*Your goal:* From the listing below, output only the lines starting at the line that has "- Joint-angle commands" and ending at the line that has "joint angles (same", exactly as they appear, ends included.

*Records for this exercise:*
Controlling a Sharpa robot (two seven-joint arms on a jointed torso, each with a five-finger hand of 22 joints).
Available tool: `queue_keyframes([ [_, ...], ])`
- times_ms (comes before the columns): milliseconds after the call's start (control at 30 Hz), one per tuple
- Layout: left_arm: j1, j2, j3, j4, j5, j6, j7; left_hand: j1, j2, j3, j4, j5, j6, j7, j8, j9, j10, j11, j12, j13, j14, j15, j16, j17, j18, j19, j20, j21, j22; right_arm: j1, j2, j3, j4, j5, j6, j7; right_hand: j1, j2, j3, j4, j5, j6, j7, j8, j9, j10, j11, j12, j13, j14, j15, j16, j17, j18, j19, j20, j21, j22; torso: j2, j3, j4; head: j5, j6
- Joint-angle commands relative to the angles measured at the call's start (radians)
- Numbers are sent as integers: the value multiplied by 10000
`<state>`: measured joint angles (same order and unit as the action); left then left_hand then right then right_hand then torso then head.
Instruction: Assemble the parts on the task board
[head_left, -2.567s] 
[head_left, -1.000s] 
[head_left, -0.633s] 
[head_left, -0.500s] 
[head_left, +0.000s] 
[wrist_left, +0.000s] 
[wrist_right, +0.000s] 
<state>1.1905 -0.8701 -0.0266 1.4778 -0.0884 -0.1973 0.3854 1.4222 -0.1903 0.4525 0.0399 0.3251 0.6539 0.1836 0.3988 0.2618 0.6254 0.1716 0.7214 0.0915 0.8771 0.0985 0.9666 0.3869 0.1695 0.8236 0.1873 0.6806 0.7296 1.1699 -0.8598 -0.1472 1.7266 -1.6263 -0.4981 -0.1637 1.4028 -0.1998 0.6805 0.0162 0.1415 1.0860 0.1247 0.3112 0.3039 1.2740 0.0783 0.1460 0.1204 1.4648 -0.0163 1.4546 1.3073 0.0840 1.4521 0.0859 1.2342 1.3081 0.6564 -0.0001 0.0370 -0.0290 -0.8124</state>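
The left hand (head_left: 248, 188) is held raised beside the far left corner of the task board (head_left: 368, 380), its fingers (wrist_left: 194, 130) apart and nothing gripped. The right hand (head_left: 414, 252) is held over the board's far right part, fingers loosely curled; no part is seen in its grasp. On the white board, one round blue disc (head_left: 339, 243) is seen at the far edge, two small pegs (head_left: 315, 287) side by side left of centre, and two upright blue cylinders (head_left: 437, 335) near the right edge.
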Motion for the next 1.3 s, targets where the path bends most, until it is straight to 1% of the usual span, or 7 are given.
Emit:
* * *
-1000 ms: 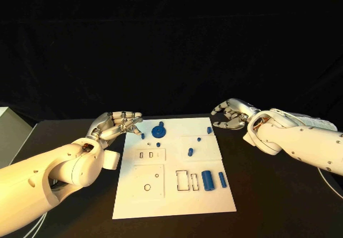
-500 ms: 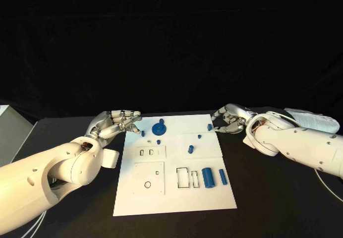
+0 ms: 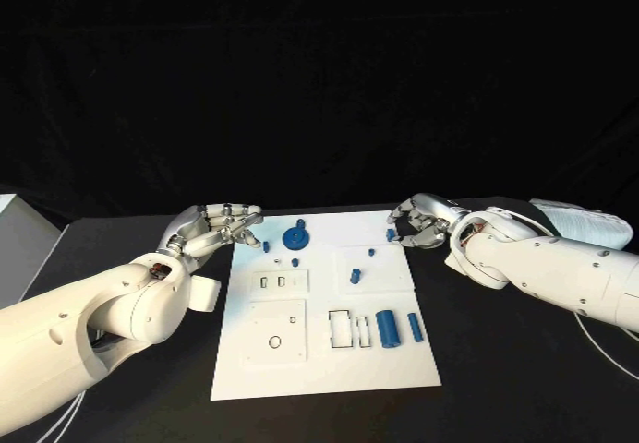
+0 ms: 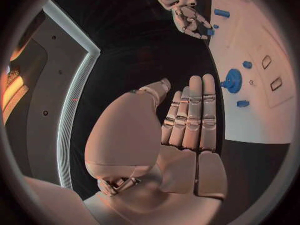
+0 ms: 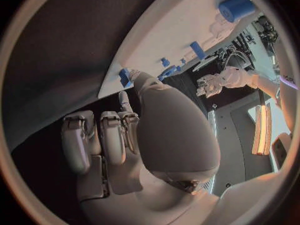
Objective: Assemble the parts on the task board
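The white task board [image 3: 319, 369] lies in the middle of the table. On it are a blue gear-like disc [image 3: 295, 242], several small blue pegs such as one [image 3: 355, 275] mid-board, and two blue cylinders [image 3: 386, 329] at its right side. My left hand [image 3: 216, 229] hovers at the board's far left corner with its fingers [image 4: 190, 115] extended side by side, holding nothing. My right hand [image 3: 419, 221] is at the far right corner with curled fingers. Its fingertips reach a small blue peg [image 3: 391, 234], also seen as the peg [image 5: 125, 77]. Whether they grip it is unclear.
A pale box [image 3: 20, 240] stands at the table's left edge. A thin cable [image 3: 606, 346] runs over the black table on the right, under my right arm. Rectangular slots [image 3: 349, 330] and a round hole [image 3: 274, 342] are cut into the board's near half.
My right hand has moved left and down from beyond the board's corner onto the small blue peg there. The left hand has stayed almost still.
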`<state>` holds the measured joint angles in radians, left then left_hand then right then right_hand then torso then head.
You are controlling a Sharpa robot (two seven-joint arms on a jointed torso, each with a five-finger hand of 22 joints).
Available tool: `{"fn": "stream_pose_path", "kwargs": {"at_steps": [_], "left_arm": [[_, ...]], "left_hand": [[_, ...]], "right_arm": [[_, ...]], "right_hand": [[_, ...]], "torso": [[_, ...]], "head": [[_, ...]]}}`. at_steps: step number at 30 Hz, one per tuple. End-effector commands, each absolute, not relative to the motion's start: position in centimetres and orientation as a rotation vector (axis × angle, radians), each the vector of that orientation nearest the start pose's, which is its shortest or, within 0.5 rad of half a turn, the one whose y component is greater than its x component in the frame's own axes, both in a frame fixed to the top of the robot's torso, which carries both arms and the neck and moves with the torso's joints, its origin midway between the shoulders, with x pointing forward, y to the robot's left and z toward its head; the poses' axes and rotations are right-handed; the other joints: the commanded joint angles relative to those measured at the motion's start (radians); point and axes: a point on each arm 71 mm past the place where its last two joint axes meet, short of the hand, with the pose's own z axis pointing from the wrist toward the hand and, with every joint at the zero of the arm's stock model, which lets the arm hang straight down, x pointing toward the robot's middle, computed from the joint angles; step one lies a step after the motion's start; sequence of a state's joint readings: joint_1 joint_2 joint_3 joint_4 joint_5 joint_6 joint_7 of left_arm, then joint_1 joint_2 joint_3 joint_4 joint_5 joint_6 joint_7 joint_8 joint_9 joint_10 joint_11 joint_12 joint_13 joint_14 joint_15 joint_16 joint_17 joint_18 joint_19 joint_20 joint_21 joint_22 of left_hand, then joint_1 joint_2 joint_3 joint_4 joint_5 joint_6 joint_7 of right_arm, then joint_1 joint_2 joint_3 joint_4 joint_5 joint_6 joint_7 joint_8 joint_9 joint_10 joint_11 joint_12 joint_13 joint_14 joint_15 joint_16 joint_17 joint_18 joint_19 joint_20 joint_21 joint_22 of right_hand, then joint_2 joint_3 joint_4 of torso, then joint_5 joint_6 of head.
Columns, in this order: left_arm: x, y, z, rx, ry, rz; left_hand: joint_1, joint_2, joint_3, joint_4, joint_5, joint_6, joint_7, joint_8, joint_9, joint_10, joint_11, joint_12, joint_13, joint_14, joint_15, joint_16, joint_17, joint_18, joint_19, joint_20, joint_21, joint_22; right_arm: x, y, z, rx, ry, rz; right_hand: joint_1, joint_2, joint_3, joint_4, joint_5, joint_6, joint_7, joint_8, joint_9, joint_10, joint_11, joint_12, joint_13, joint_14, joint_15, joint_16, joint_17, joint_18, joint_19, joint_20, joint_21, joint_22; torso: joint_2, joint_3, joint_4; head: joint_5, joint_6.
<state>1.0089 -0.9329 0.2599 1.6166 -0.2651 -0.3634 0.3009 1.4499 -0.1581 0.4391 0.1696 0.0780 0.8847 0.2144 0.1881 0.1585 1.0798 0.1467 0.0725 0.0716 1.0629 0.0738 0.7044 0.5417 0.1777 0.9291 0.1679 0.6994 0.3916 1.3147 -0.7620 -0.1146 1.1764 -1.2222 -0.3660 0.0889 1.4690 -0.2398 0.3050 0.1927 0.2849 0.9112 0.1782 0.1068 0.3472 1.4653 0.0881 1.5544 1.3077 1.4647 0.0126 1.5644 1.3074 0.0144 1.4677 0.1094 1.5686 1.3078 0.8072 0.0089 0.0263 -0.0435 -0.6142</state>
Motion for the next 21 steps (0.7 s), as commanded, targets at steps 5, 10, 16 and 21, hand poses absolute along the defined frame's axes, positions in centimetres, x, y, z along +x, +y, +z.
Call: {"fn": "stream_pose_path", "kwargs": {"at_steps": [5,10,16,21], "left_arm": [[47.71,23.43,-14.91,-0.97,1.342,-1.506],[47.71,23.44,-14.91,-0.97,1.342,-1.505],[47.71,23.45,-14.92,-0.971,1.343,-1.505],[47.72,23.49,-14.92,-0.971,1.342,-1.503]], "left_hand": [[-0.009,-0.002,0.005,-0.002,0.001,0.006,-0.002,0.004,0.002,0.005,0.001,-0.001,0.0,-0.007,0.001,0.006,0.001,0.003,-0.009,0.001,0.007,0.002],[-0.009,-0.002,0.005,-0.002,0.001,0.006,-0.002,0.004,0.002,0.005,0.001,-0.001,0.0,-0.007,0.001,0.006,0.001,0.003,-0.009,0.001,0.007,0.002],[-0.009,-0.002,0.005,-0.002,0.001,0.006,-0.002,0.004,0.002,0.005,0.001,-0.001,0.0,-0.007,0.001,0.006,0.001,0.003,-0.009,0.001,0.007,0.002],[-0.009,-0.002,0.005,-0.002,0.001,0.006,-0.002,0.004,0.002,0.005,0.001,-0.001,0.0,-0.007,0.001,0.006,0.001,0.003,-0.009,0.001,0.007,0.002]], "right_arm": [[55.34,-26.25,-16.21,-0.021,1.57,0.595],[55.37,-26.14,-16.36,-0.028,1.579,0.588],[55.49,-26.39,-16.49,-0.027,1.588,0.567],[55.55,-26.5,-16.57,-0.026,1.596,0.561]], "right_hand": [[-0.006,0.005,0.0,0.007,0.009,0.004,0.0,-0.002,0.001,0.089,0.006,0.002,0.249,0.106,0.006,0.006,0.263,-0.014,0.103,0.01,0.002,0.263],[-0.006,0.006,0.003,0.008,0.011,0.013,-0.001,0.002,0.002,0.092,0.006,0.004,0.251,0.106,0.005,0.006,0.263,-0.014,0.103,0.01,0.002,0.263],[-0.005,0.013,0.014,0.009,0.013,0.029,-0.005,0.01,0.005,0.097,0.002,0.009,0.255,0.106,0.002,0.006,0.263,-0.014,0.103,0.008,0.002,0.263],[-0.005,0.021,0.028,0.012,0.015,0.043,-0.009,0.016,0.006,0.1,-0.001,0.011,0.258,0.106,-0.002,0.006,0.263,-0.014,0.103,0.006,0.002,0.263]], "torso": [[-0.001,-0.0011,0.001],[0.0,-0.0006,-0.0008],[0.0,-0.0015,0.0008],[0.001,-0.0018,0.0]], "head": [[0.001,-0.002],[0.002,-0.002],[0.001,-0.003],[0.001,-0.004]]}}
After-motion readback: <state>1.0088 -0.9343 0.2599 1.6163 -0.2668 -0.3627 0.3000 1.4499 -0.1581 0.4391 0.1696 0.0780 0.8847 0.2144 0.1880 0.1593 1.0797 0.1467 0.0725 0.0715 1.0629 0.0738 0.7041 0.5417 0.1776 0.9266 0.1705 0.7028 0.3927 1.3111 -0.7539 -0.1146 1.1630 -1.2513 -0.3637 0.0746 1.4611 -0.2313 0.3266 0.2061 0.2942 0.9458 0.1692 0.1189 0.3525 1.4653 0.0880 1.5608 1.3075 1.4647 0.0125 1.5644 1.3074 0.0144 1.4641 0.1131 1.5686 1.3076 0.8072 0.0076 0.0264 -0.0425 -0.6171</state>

*Task output:*
- Joint-angle commands relative to the angles measured at the call's start (radians)
- Numbers are sent as integers: the value multiplied by 10000
`<state>`: measured joint angles (same order and unit as the action); left then left_hand then right then right_hand then torso then head.

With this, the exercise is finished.